To make it a more positive experience, I may use it as an opportunity to fit in things we sometimes do not have time for or set challenges that can be tackled with more focus than normal.  For example:

  1. Shoulder injury.  Objective – get structural balance back to optimal.  Try single arm presses and isolation work for shoulder stabilizers, if possible.
  2. Back pain.  Objective – improve structural balance and improve knee, hip, and ankle stabilization.  Try single leg body weight exercises – maybe this is your time to learn how to do pistol squats!
  3. Arthritis in joints flaring up.  Objective: reduce pain.  Try static isometric exercises, flexibility work, an Infra-Red sauna, and lighter resistance work.  Maybe time to invest in daily glucosamine, chondroitin, and fish oil supplements.
  4. Pulled muscles.  Objective: rebalance antagonist muscle strength, improve tissue quality, speed repair, and prevent further injuries.  Take the time to do more foam rolling and isometric exercises – find weaknesses and remove them.
  5. Broken or immobilized limbs.  Objective: make a positive out of a negative.  Maybe now is the time you should do a bench press or squat specialization routine and get a new personal record!

Humans can adapt to almost anything but adaptation is costly to the body and we have evolved to minimize these changes.  In short – while you want a change, your body does not – which is why strength, muscle growth, and fitness plateaus are the norm for most people.

A good trainer can anticipate plateaus and stimulate constant improvement.

I have seen every approach from constantly changing, random workouts, to people following the same training program for years!  Neither approach is optimal.

In my experience, altering routines every 4-6 weeks is optimal for most people.  Changes don’t have to be radical – but it does take a skilled coach to know how much change is enough.

With new training programs, you will go through 4 stages:

  1. Shock – you and your body struggle to complete to the routine, it feels harder and you may lack confidence when performing it;
  2. Adaptation – you get some traction on the workouts and start moving better and getting a sense that you are getting the hang of the routine;
  3. Performing – suddenly, what may have seemed really hard or uncomfortable becomes doable!  Reps or weights go up; your tolerance for the number of sets improves; the form on the exercises gets better.  At this point you are getting measurably better each workout.
  4. Stagnation – you may well be really enjoying the workouts; you may feel as though you have it licked – you turn up enthused that you know you can get through it ok.  These are nice, comfortable feelings but not where you want to be with training.  At this point, which people will allow to continue for long periods of time, neither your body or your brain are having to change, and so they don’t.

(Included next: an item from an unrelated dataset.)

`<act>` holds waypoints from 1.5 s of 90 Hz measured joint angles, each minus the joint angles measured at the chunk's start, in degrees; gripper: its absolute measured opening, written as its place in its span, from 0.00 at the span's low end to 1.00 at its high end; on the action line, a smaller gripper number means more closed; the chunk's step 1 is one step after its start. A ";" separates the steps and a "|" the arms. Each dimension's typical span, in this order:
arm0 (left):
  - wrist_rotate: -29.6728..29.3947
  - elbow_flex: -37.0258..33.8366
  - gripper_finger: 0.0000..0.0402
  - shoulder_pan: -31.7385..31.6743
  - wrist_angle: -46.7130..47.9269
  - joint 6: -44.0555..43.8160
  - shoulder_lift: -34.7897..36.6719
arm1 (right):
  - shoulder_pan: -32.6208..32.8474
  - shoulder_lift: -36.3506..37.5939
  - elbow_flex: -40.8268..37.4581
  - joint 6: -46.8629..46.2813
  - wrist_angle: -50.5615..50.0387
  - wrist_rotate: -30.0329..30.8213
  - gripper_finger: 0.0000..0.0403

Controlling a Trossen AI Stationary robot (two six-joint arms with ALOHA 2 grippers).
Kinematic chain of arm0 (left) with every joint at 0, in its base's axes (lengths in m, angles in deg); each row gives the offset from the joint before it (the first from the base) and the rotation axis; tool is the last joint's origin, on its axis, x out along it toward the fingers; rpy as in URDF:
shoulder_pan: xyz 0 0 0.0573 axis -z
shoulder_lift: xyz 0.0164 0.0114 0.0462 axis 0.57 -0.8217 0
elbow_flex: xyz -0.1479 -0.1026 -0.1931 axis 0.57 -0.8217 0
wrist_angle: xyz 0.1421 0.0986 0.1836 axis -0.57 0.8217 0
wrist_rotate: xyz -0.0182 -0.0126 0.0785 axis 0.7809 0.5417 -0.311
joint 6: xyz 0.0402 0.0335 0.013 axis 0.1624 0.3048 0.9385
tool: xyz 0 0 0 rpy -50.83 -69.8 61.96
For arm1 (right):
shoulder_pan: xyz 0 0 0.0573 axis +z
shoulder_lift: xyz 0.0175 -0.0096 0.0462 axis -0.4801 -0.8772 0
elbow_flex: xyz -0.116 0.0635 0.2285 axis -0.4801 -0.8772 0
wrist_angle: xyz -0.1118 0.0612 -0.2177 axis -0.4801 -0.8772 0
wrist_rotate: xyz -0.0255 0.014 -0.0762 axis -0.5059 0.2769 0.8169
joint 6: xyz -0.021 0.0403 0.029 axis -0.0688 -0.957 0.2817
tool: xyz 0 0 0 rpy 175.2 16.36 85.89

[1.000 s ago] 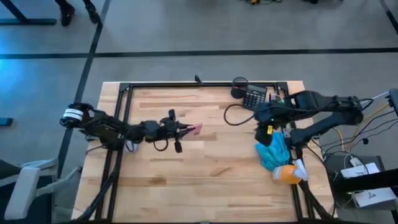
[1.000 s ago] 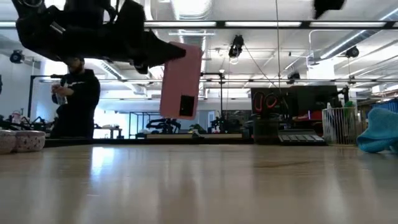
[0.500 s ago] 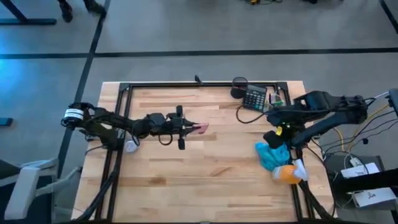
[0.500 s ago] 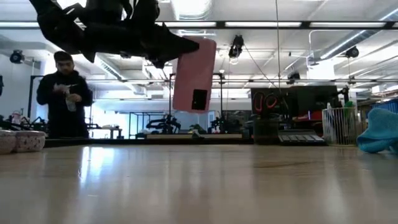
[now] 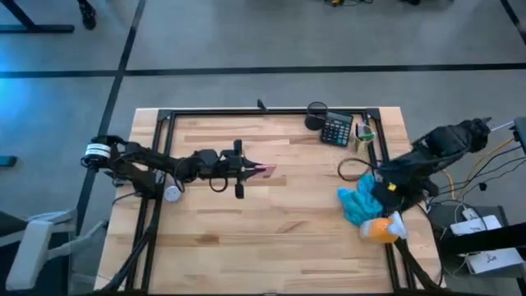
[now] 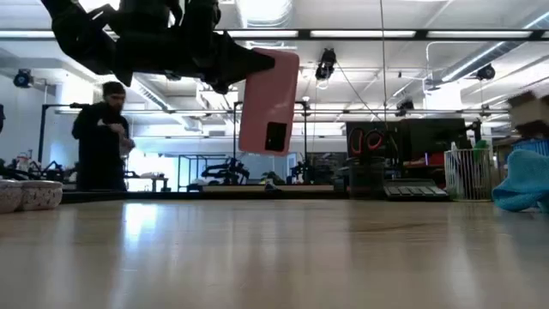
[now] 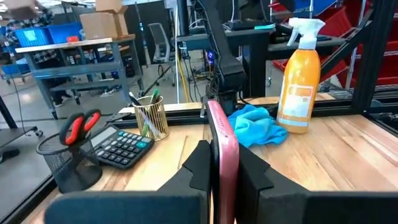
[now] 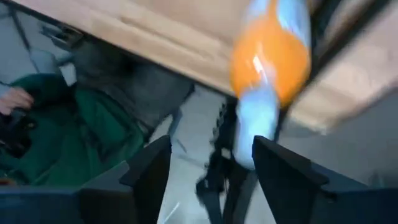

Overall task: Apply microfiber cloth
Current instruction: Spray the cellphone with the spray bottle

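two grippers at work: left gripper [image 5: 246,170] clamped on pink phone [image 7: 224,149] above mid-table; right gripper [image 5: 386,187] spread wide (nothing held) just beside blue cloth [image 5: 359,201], near orange spray bottle [image 5: 380,228].

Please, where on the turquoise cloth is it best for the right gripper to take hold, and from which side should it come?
Probably from above, on a raised fold near the middle of the microfiber cloth. It lies bunched on the table, the orange spray bottle close beside it, so a sideways approach risks knocking the bottle. The right gripper is open near the cloth; the left gripper holds the pink phone.
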 joint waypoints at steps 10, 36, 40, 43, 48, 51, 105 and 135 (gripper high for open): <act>0.33 -0.02 0.02 0.01 0.15 -1.01 0.00 | 4.69 0.32 -1.23 -5.75 0.10 -0.32 0.52; 0.73 -0.02 0.02 0.11 0.83 -1.94 0.00 | 7.31 -4.12 -3.90 -4.49 0.23 1.58 0.67; 0.72 -0.02 0.02 0.11 1.07 -1.96 0.00 | 7.29 -4.95 -4.33 -3.13 0.22 2.00 0.69; 0.71 -0.02 0.02 0.11 1.19 -1.96 0.00 | 7.30 -5.55 -4.77 -2.04 0.23 2.56 0.70; 0.71 -0.02 0.02 0.11 1.38 -1.96 0.00 | 7.31 -6.57 -5.66 -0.33 0.15 3.22 0.71; 0.71 -0.02 0.02 0.11 1.41 -1.96 0.00 | 7.31 -7.14 -6.10 1.10 0.11 3.22 0.71; 2.46 -0.15 0.02 0.31 4.41 -1.09 0.60 | 7.27 -9.59 -5.71 12.55 -0.04 9.01 0.07; 1.97 -0.28 0.02 0.28 16.27 -0.41 7.88 | 5.73 -11.78 -3.29 18.79 1.01 16.07 0.07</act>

The most common occurrence of stagnation seems to be with joggers.  I have often asked:

“When was the last time you didn’t think you were going to make it on a run?”

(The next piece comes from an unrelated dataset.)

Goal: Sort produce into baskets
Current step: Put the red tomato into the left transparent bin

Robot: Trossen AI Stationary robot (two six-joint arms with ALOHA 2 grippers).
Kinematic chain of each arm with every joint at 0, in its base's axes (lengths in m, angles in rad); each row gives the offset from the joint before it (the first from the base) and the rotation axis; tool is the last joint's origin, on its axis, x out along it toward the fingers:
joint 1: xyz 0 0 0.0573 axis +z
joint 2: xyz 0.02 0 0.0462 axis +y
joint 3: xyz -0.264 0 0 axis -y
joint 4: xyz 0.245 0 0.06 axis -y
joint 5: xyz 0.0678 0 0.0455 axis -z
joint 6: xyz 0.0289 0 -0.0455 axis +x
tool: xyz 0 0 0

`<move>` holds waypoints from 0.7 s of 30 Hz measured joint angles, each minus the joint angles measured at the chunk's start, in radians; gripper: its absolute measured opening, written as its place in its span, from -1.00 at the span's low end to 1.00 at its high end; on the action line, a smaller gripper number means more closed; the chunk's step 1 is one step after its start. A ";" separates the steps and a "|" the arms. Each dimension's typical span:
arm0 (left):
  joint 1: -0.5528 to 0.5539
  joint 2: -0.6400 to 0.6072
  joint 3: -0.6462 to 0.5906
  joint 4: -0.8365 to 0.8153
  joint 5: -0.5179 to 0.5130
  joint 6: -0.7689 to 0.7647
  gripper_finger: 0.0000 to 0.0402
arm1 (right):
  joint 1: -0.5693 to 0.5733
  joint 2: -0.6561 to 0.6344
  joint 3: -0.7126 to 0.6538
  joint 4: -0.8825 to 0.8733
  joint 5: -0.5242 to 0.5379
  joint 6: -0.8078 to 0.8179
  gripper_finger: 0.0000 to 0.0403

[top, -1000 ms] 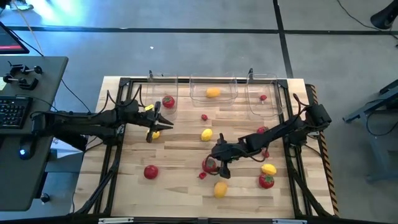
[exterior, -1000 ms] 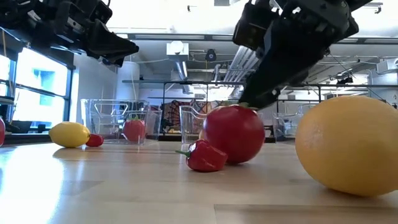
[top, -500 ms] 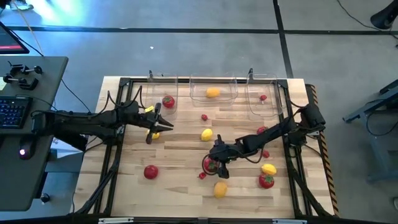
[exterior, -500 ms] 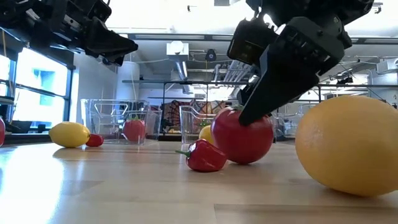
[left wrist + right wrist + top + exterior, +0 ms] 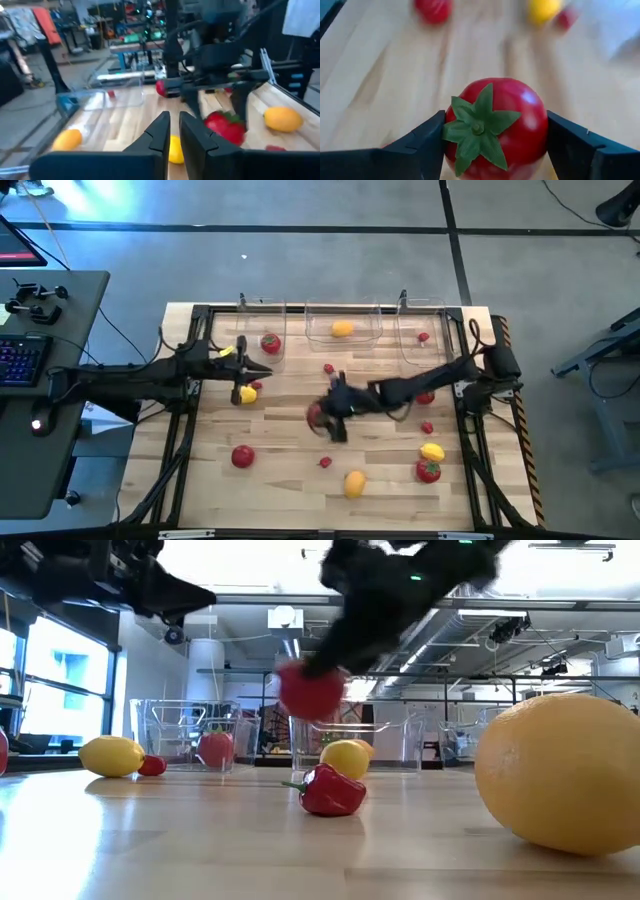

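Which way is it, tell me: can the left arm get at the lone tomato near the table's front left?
Probably yes. The left gripper is shut and empty, and bare wood lies between it and the tomato. The right gripper carries another tomato off to the side.

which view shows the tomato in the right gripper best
The right wrist view: the tomato fills the frame, green top facing the camera, a finger on each side. The low view shows it blurred and lifted off the table. The high view shows only a red patch at the right gripper. The left wrist view shows a small red blob.

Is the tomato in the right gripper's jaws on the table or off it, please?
Off it: the right gripper holds the tomato in the air above the table.
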State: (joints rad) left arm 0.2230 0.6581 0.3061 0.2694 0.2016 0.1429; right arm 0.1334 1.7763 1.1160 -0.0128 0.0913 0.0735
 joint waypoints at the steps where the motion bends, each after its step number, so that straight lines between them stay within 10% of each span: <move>1: 0.000 -0.023 0.000 -0.012 -0.009 0.000 -0.90 | -0.026 0.011 0.027 0.011 0.011 -0.011 0.31; 21: 0.027 -0.312 0.000 -0.138 -0.200 -0.007 -0.97 | -0.373 0.551 0.821 -0.048 -0.110 -0.098 0.31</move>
State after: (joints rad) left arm 0.2504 0.3464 0.3061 0.1316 0.0021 0.1359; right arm -0.2399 2.3276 1.9373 -0.0613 -0.0183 -0.0246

In almost all cases, that isn’t something that has ever happened.

Going for a recreational jog is OK.  It can be enjoyable, relaxing, and is certainly good active recovery, though it does not count as training.  Training requires that you push boundaries and constantly challenge yourself.

Putting it into practice

You should now agree that for long-term success you would need to develop an exercise habit that is consistent.  Short-term challenges may kick-start you but many are just selling you what you want to hear, not what you need to know.

To successfully make exercise a habit, you will need strategies for ensuring you exercise and eat well even when external factors, such as work, travel, and family could interfere.  Learning how to properly prioritize can help you make better decisions and reduce the stress when you do need to put training to one side.

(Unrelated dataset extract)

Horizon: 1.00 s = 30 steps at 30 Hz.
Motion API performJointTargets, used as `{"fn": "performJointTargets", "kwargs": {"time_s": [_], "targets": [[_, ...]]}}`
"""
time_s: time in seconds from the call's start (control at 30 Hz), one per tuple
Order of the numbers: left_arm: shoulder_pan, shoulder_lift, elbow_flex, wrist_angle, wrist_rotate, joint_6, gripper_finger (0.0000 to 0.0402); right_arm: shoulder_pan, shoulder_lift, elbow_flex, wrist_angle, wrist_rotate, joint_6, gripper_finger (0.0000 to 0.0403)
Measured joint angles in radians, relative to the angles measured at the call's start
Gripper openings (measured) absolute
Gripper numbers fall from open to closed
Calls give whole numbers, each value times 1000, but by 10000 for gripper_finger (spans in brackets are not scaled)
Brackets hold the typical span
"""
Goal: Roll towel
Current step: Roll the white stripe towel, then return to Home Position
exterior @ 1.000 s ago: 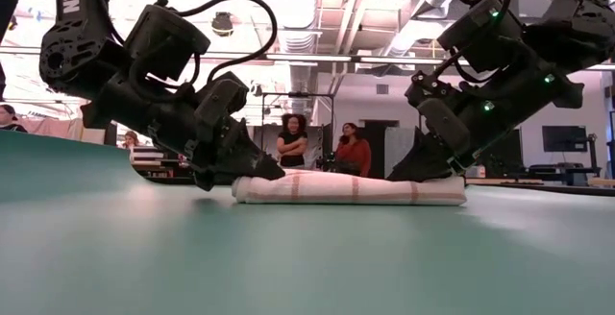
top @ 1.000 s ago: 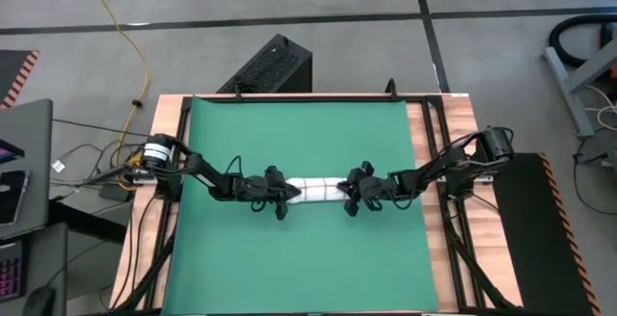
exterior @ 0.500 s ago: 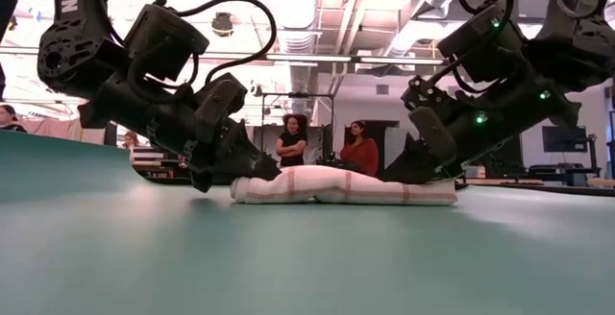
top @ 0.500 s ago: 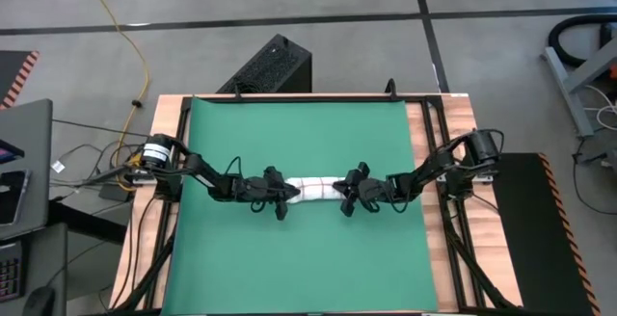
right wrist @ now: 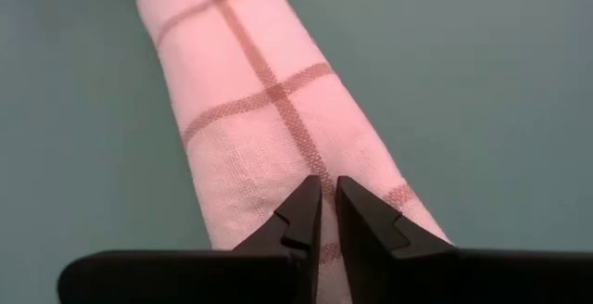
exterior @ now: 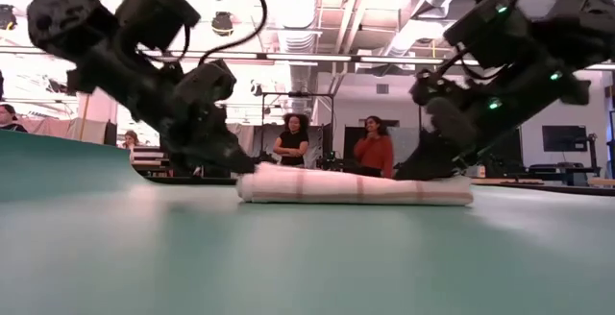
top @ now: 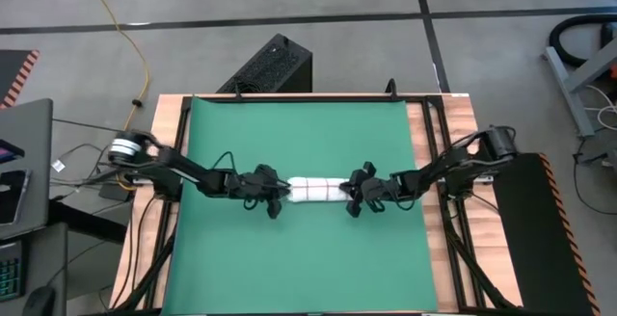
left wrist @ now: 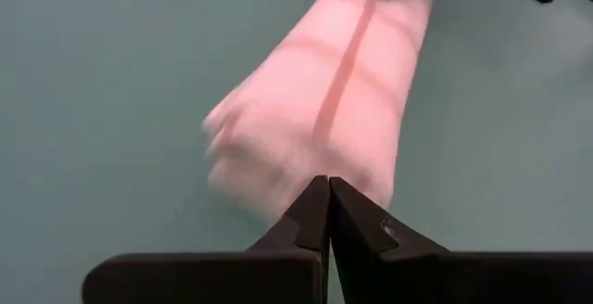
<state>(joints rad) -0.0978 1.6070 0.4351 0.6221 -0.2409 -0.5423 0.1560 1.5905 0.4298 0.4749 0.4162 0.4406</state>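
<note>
The white cloth towel with red grid lines [top: 316, 189] lies rolled at the green mat's [top: 299, 123] middle. The left end effector [top: 274, 196], shut and empty, and the right end effector [top: 353, 194], nearly closed, press its ends. Uneven pushing could loosen or skew the roll.

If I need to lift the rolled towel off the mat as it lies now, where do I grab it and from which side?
Probably at its two ends, from above. The towel lies as a long, low roll across the green mat, so closing across each end should keep the roll from unwinding or sagging. The left gripper and right gripper already sit at those ends, fingers nearly together.
</note>
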Motion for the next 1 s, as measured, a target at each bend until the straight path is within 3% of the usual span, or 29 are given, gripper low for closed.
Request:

By becoming more active on a daily basis, you can also enhance your results without grueling workouts taking over your life.

A great coach can help you through times of injury and help you break through plateaus.  Well-structured training can allow normal people to do extra-ordinary things and year on year you will find that your achievements astound you.

Developing an exercise habit is one of the most rewarding and safest investments you can make in your future.